Visualizing Music using Spectrogram in Python

Music is ubiquitous. It embodies a large part of human emotion, behaviour, cognitive thinking, and culture. Needless to say, various online platforms nowadays invest millions of expenditure in research to improve the ways user can listen to music.

Today we'll learn about how to extract features in music using Python. Particularly, how can we recognize the components of music in a spectrogram? How to interpret spectrogram? How spectrogram can assist feature extraction for music?

In this tutorial, we will manuever a Python package called librosa, which is a module primarily used to analyze audio signals.

Sound Processing

When you listen to music, you feel the sound. Sound can be represented in the form of audio signal. When you receive such audio signal, your emotion, and brain activity will be stimulated. You can discern the frequency, bandwidth, decibel, formant and vibration of the sound if you are a trained musician.
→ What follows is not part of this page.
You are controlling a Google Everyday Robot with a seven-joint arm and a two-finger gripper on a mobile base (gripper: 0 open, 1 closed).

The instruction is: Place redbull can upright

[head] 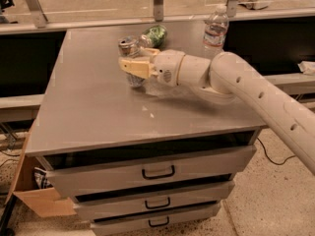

In computer, these sounds are available in many formats that are compatible with computer to read and analyze:

  • mp3
  • WMA
  • wav

Import libraries

In Python, there are various audio processing libraries. The most common ones are Librosa and PyAudio. These libraries support audio acquisition and playback functionalities. We will look at Librosa in this tutorial.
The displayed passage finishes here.